How do you establish a common baseline as what skills are necessary to survive and contribute to society? Also, how do you determine how a person meets those criteria in a timely fashion so the system is efficient? I agree that the system does a disservice to some individuals but for the majority it works.
These questions were posed to me by a friend after I shared a photo on my personal Facebook timeline stating that a fish should not be judged by it’s ability to climb a tree.
Here’s the response I gave this friend:
Wouldn’t living/participating in society be the best way to establish the skills needed to live in society? Also, do we need to establish a common baseline? Or perhaps instead of teaching everyone specific facts, we could teach them how to acquire the required knowledge for themselves? For example, the baseline I have for my children includes seeking/trusting the Lord and making Him the center of their lives, learning how to manage finances, taking care of their family, and having integrity in all they do. Those are skills that they learn through participating in society, and church, and getting involved in business and family affairs. I could care less if they ever learn how to solve a quadratic equation, or memorize who the 6th prime minister of Canada was, or know exactly how photosynthesis works.
And what is the definition of “timely fashion?” People used to be married with careers before age 20 and nowadays we still have 30-40 year olds living with their parents who, according to “the system” have been told they are adults but, according to society, do not have the skills necessary to venture out on their own. There are also many individuals who are still pursuing conventional education at those ages who don’t actually begin contributing to society until 10 years later than those who chose to learn career skills within their career instead of in a classroom.
As for efficiency and the system working for the majority of individuals, my personal experience has been very different. Most people I know hated school and learned more about how to live in society after their conventional schooling was finished. They don’t remember and/or use most of the information they were taught in school and, instead, acquired the skills necessary for their vocation through actually participating in that field. I also know way to many people who were made to feel stupid (and some were actually directly told they were stupid) and therefore they still believe that, because they were a fish who was asked to climb a tree, they must be stupid. It is heartbreaking that those “fish,” so to speak, are now too afraid to swim. It may be “efficient” for us to put everyone through the same system, but has not proven effective.

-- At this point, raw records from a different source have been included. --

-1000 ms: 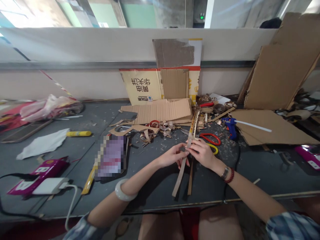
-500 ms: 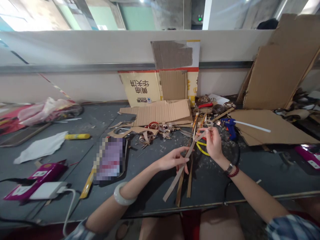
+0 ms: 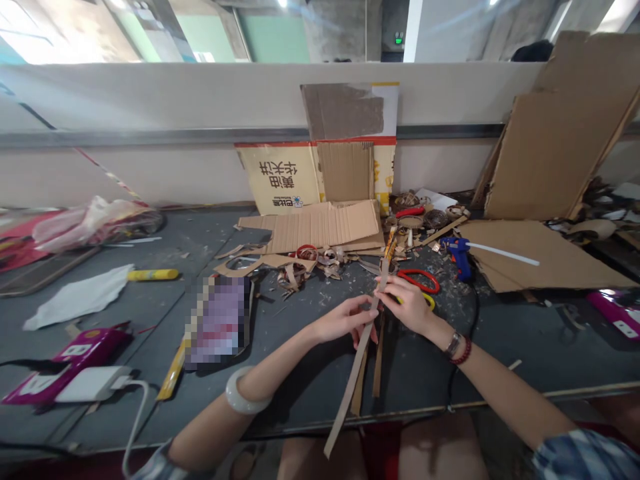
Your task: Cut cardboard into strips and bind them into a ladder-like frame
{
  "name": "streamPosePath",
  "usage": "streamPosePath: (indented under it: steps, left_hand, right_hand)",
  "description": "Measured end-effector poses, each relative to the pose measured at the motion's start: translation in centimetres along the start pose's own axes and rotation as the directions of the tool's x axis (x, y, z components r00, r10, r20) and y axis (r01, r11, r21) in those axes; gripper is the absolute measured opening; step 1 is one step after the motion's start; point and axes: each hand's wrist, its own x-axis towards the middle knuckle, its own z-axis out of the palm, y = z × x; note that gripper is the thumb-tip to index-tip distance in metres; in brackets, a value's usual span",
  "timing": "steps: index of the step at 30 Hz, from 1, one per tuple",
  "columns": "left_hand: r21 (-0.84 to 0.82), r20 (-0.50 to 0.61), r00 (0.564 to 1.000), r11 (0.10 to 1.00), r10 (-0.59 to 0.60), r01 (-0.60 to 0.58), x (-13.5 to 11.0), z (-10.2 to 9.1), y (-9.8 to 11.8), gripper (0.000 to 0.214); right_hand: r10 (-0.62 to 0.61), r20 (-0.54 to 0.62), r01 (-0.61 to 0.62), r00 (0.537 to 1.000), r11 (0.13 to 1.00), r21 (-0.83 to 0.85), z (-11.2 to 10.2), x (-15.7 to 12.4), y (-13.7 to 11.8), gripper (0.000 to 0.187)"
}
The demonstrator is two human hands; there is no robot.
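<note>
Both my hands meet over the grey table (image 3: 280, 373), pinching a long thin cardboard strip (image 3: 353, 380). My left hand (image 3: 347, 320) grips the strip at its middle with fingers closed round it. My right hand (image 3: 407, 303) pinches it a little higher up. The strip runs from near the scissors down past the table's front edge. Two more cardboard strips (image 3: 379, 363) lie flat on the table under it.
Red-handled scissors (image 3: 420, 280) and a yellow loop lie just behind my right hand. A blue glue gun (image 3: 463, 253) rests on a cardboard sheet (image 3: 545, 257) at right. Corrugated cardboard (image 3: 325, 223) and scraps lie behind. A blurred object (image 3: 217, 320), charger and magenta boxes sit left.
My right hand, which had slid up the strip away from my left, has come back down beside it. The strip has swung more upright and now reaches past the table edge.
</note>
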Motion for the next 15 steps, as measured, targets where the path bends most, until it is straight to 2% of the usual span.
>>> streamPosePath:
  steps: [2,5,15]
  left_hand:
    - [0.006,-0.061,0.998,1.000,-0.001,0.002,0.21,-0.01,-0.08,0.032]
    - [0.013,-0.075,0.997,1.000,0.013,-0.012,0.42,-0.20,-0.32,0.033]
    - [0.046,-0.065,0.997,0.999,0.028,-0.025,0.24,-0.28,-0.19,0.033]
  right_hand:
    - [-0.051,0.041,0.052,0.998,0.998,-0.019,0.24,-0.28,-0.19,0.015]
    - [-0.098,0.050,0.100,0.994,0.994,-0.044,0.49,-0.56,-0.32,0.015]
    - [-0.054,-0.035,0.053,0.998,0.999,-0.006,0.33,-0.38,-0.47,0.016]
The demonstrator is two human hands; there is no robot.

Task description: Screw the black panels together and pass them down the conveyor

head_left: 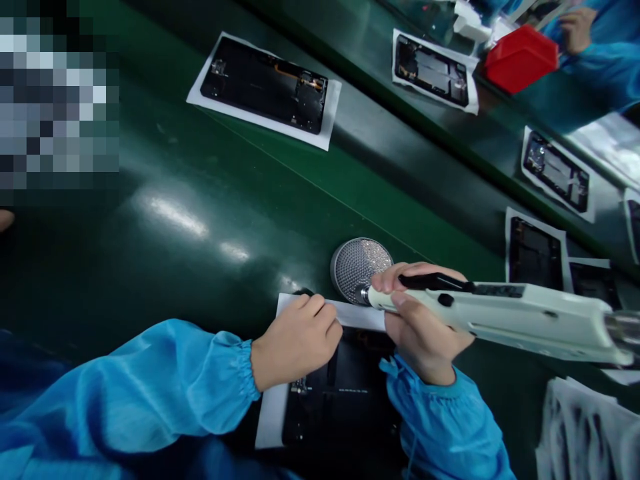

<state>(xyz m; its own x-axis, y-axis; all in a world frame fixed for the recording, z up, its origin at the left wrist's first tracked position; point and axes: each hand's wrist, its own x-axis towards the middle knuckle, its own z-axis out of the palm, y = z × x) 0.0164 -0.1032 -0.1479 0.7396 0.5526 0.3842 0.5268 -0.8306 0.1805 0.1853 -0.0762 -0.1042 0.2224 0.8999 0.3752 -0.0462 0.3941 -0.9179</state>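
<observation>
My right hand [425, 320] is wrapped round a white electric screwdriver [520, 317], whose tip points left into a round metal dish of small screws [357, 267]. My left hand [297, 340] is curled into a loose fist and presses on the white paper sheet [270, 413] under a black open device [340, 400] right in front of me. Both sleeves are blue. The fist hides whether anything is in it.
On the green conveyor belt [200, 213] lie several more black devices on paper sheets [265, 87]. A red box [520, 57] and another person's hand [577, 27] in a blue sleeve are at the far right. Grey-white cloth [585, 427] lies at lower right.
</observation>
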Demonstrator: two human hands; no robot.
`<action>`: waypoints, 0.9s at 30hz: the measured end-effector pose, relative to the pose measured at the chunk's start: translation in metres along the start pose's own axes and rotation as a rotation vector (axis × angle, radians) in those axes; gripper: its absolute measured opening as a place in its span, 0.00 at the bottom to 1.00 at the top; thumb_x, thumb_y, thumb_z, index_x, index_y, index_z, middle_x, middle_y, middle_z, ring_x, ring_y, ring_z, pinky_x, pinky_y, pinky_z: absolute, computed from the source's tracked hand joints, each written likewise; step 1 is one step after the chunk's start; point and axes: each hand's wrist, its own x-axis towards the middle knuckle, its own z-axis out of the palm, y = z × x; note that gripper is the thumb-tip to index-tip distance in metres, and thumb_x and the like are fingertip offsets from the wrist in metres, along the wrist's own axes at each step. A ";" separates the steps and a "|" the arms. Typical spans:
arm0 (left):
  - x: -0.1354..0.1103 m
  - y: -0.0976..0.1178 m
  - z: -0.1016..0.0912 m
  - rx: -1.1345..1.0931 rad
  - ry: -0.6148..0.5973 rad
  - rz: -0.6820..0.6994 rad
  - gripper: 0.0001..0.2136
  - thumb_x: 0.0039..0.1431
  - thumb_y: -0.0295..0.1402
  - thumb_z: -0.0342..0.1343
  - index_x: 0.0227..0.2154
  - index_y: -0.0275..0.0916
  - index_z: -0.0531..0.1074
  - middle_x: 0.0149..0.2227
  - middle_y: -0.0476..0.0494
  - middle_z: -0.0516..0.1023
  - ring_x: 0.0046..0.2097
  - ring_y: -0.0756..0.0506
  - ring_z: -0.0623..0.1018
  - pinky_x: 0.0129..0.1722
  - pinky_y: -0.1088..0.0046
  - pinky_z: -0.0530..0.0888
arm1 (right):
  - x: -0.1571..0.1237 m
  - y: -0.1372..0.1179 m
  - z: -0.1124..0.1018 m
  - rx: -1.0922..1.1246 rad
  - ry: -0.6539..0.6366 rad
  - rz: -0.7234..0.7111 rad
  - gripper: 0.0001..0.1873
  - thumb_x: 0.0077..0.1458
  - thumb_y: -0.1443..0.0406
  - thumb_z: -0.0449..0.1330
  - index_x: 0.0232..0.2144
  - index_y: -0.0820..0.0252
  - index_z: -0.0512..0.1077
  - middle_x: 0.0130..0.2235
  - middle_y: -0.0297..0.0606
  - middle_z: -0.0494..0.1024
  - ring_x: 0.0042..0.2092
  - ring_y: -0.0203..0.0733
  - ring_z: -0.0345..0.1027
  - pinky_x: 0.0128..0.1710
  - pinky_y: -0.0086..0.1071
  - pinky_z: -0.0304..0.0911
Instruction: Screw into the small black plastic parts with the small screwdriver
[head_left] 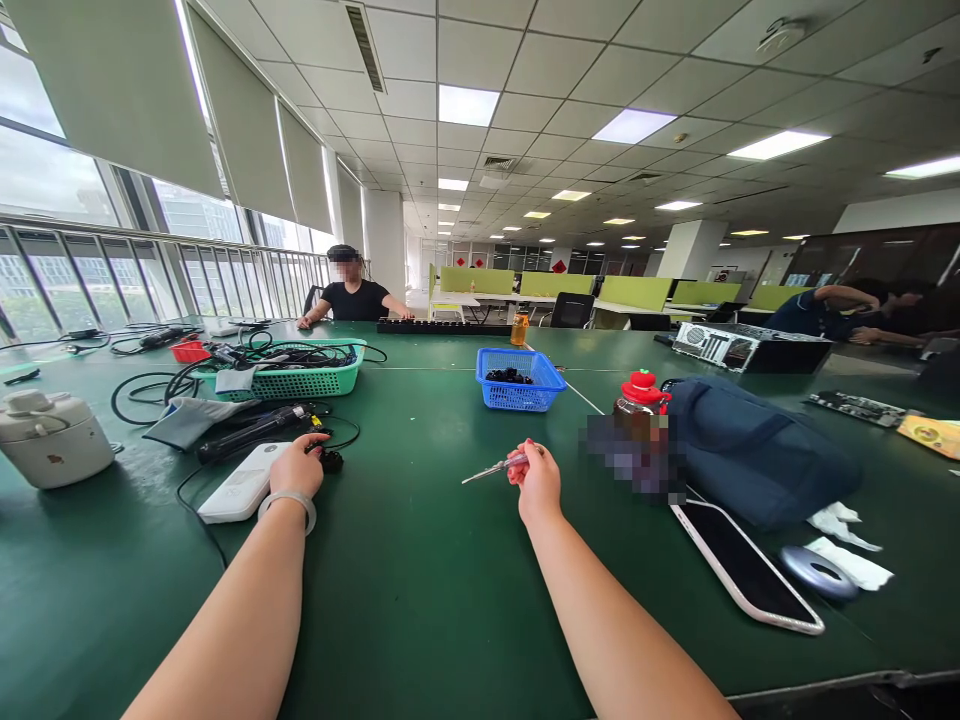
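Right hand point(534, 478): is gripping a screwdriver point(495, 467) over the middle of the table point(420, 560), tip pointing toward the left edge.
Left hand point(300, 465): is resting curled on a small black part point(331, 461) beside a white box point(241, 485); I cannot tell whether it is gripping.
Blue basket point(519, 380): is sitting toward the far edge.

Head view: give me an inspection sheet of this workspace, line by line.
Surface: dark green table.
Job's things: screwdriver in right hand; small black plug by left hand, white device beside it.
Clutter: green basket, blue basket, phone, blue bag, tape roll, white pot.
Hands: right hand pinches the screwdriver; left hand touches the plug, grip unclear.
Cables: black cables piled in the green basket, looping onto the table.
Surroundings: open office; seated person at far end, another person leaning at right.
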 end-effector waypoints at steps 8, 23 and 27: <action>0.002 0.000 0.005 -0.067 -0.033 0.069 0.12 0.56 0.23 0.50 0.39 0.40 0.74 0.39 0.41 0.80 0.43 0.43 0.78 0.44 0.69 0.72 | 0.000 -0.001 0.000 -0.007 -0.004 0.004 0.18 0.44 0.53 0.65 0.23 0.59 0.64 0.19 0.30 0.72 0.15 0.31 0.59 0.13 0.25 0.54; 0.001 -0.005 0.010 0.192 -0.081 0.265 0.23 0.51 0.18 0.48 0.45 0.45 0.77 0.52 0.44 0.75 0.48 0.42 0.77 0.49 0.68 0.71 | 0.000 0.001 0.000 -0.013 -0.012 -0.007 0.18 0.44 0.53 0.65 0.24 0.58 0.64 0.19 0.30 0.73 0.15 0.31 0.59 0.13 0.25 0.54; 0.002 -0.005 0.012 0.174 -0.056 0.230 0.22 0.50 0.20 0.51 0.45 0.45 0.77 0.50 0.42 0.78 0.48 0.41 0.77 0.48 0.68 0.72 | 0.000 0.002 0.000 -0.012 -0.010 -0.005 0.18 0.43 0.53 0.65 0.24 0.58 0.64 0.19 0.30 0.73 0.15 0.31 0.59 0.13 0.25 0.54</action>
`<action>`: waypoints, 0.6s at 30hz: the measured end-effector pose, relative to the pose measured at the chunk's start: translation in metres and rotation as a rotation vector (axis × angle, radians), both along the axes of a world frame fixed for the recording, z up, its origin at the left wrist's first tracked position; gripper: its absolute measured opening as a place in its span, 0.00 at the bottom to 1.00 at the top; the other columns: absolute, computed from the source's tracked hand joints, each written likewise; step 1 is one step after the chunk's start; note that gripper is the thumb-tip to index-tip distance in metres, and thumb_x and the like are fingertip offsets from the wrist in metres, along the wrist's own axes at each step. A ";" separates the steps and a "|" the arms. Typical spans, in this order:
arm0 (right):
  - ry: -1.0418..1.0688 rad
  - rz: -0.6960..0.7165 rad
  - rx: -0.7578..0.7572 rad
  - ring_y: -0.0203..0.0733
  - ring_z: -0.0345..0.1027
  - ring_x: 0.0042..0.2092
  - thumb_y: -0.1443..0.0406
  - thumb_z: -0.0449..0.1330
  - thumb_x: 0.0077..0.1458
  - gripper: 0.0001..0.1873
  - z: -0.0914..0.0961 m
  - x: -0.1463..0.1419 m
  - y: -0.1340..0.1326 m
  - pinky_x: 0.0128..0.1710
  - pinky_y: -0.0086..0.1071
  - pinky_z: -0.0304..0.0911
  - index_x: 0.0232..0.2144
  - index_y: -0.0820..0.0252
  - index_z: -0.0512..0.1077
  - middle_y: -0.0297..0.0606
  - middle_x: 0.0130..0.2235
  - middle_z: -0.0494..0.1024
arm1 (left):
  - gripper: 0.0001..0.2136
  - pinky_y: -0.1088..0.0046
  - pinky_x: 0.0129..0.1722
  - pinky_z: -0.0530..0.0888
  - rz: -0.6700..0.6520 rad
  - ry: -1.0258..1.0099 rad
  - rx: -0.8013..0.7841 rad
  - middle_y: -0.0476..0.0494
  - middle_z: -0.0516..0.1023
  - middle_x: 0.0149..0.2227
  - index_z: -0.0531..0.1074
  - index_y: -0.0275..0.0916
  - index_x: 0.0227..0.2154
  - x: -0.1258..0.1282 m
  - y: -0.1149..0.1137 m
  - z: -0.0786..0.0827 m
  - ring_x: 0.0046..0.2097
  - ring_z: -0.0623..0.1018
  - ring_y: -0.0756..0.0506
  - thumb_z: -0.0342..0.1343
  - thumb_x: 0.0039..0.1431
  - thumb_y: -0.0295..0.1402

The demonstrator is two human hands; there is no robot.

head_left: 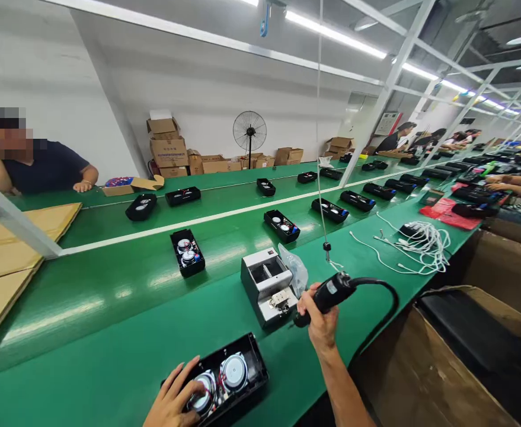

Here is an article where the author states that “The truth is: the sooner you start learning from the real world, the sooner you will find success. School is great as far as it can teach you basic knowledge and allow you to network. However, going to college is not the end — it’s only the beginning.” (Note: Some of the pictures are offensive and I do not necessarily agree with every opinion of the writer, but he does make some good points that are worth considering.)
Another great article on this subjects reminds us that “wisdom, insight and intelligence aren’t a function of how many years you spent in school.”
Please don’t misunderstand me; I’m not saying that college & university are worthless. There are certain instances when it can be very beneficial to attend conventional schooling. What I am saying, however, is that conventional schooling does not help us establish a baseline of skills necessary to live in and contribute to society. Many people thrive in their careers, not only in spite of not completing college or high school, but because of it. It gave them those extra years of experience that they would not have otherwise gotten. In fact, some of the greatest business minds that I know never completed high school. Many of the other great business minds I know are not even working in the field of their degree.
The common baseline of skills is established, and learned, by getting involved in society and applying. Skills are learned in a timely fashion (when a person needs them) and effectively applied. My opinion is that the “real world” is nothing like the “classroom world.” We even tell kids, when they graduate from high school or university and start working full time, “welcome to the real world.”
Where do you stand: should we have a checklist of skills or facts that children need to learn before they become contributing members of society? Is there a specific timeline that we should expect our children to learn them? Is there a particular way that these skills should be taught?